Tekno-Nasionalisme Meningkat: Kita menyaksikan lonjakan ‘tekno-nasionalisme’, di mana negara-negara semakin memandang kepemimpinan teknologi, terutama di bidang dasar seperti AI dan semikonduktor, sebagai hal penting untuk keamanan nasional dan pengaruh global. Kekuatan besar seperti United States dan China berinvestasi besar-besaran dalam R&D AI, akuisisi talenta, dan infrastruktur, seringkali membingkai upaya mereka dalam istilah kompetitif. Negara dan blok lain, termasuk European Union (di mana Mistral adalah pemain kunci), berusaha untuk mengukir jalur mereka sendiri, mencari ‘otonomi strategis’ untuk menghindari ketergantungan berlebihan pada salah satu negara adidaya. Dinamika kompetitif ini memicu investasi tetapi juga berisiko memecah belah lanskap teknologi global melalui kontrol ekspor, penyaringan investasi, dan standar peraturan yang berbeda.
Pergeseran Dinamika Kekuatan: Secara historis, kekuatan ekonomi dan militer menentukan tempat suatu bangsa dalam hierarki global. Semakin, kecakapan teknologi, terutama dalam AI, menjadi pilar ketiga yang kritis. Negara-negara yang memimpin dalam AI berpeluang memperoleh keuntungan signifikan: ekonomi didorong oleh produktivitas dan inovasi yang digerakkan oleh AI; militer ditingkatkan oleh sistem otonom, analisis intelijen bertenaga AI, dan kapabilitas siber; dan pengaruh yang lebih besar dalam menetapkan norma dan standar global untuk tata kelola teknologi. Sebaliknya, negara-negara yang tertinggal berisiko melihat kekuatan relatif mereka berkurang, menjadi pengambil aturan daripada pembuat aturan dalam tatanan internasional yang berkembang.
Kesenjangan Digital yang Melebar: Meskipun AI menjanjikan potensi besar, manfaatnya mungkin tidak didistribusikan secara merata secara global. Investasi substansial yang diperlukan untuk membangun ekosistem AI yang kompetitif berisiko menciptakan kesenjangan yang lebih tajam antara ‘yang punya’ AI dan ‘yang tidak punya’. Negara-negara berkembang, seringkali kekurangan modal, infrastruktur, dan keahlian khusus yang diperlukan, mungkin kesulitan untuk berpartisipasi secara berarti dalam revolusi AI. Hal ini dapat memperburuk ketidaksetaraan global yang ada, membuat negara-negara miskin semakin tertinggal dan berpotensi lebih bergantung pada teknologi yang dikembangkan dan dikendalikan oleh negara-negara kaya. Kerjasama internasional dan inisiatif yang bertujuan untuk mendemokratisasi akses AI dan pembangunan kapasitas sangat penting untuk mengurangi risiko ini.

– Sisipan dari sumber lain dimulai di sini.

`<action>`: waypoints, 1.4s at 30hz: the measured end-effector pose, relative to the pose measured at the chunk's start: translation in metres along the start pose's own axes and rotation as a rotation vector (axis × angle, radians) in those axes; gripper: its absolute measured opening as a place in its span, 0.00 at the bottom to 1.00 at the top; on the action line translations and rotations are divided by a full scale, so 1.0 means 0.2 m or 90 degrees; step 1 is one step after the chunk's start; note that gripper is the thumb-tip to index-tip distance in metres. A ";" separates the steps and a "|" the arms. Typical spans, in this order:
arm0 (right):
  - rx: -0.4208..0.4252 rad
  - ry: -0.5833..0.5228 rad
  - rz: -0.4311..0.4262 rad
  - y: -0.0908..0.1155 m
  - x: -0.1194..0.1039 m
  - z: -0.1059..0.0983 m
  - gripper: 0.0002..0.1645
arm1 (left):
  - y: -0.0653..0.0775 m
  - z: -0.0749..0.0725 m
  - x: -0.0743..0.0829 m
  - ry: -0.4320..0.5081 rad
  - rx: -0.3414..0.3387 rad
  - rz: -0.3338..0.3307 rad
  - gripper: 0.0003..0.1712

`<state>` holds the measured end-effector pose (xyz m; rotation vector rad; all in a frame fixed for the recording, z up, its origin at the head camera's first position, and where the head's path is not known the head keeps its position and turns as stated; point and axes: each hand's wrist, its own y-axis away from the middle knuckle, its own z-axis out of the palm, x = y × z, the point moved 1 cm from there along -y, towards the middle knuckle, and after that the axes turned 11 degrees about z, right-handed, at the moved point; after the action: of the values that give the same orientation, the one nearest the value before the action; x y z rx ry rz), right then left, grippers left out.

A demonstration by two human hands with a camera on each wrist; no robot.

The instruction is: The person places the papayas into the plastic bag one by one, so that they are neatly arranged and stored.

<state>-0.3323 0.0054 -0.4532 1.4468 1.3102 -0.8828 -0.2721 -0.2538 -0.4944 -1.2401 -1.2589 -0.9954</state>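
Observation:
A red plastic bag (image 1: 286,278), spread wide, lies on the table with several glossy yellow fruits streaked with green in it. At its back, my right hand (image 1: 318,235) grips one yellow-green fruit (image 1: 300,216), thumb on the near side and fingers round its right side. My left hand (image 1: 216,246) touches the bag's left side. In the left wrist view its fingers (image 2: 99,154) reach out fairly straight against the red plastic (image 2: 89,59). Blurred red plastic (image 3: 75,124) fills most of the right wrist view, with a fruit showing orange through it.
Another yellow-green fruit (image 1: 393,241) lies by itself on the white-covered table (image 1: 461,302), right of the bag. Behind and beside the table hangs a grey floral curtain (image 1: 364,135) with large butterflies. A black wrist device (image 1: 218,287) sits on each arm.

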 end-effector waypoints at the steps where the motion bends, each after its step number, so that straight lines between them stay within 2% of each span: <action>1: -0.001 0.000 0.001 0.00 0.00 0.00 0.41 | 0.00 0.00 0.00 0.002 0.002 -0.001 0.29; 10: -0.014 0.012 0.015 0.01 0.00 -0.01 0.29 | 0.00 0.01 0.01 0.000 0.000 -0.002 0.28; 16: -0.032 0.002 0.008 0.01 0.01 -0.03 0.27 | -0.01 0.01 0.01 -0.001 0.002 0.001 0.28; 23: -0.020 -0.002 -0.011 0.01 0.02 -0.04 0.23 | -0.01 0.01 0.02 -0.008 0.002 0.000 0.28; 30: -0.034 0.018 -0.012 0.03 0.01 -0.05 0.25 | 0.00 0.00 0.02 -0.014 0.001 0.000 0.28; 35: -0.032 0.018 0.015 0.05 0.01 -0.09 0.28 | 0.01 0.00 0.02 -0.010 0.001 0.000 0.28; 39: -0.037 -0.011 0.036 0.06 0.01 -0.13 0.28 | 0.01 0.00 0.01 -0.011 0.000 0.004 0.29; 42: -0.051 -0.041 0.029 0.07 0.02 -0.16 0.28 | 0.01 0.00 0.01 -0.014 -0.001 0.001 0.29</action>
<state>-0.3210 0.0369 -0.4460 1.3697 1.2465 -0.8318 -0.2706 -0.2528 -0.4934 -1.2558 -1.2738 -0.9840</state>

Aliansi dan Blok di Era AI: Sama seperti negara-negara membentuk aliansi berdasarkan ideologi politik atau kepentingan keamanan bersama di masa lalu, kita mungkin melihat munculnya kemitraan baru yang berpusat pada pengembangan dan tata kelola AI. Negara-negara mungkin bersekutu berdasarkan pendekatan bersama terhadap etika AI, standar privasi data, atau inisiatif penelitian kolaboratif. Sebaliknya, persaingan dapat menyebabkan blok-blok saingan bersaing untuk dominasi teknologi. Pilihan strategis yang dibuat negara-negara saat ini mengenai pengembangan AI dan kolaborasi internasional akan secara signifikan membentuk posisi geopolitik mereka selama beberapa dekade mendatang. Pencarian kapabilitas AI yang berdaulat, seperti yang disoroti oleh Mensch, oleh karena itu tidak terpisahkan dari perhitungan strategis yang lebih luas yang harus dibuat oleh negara-negara di papan catur geopolitik baru ini.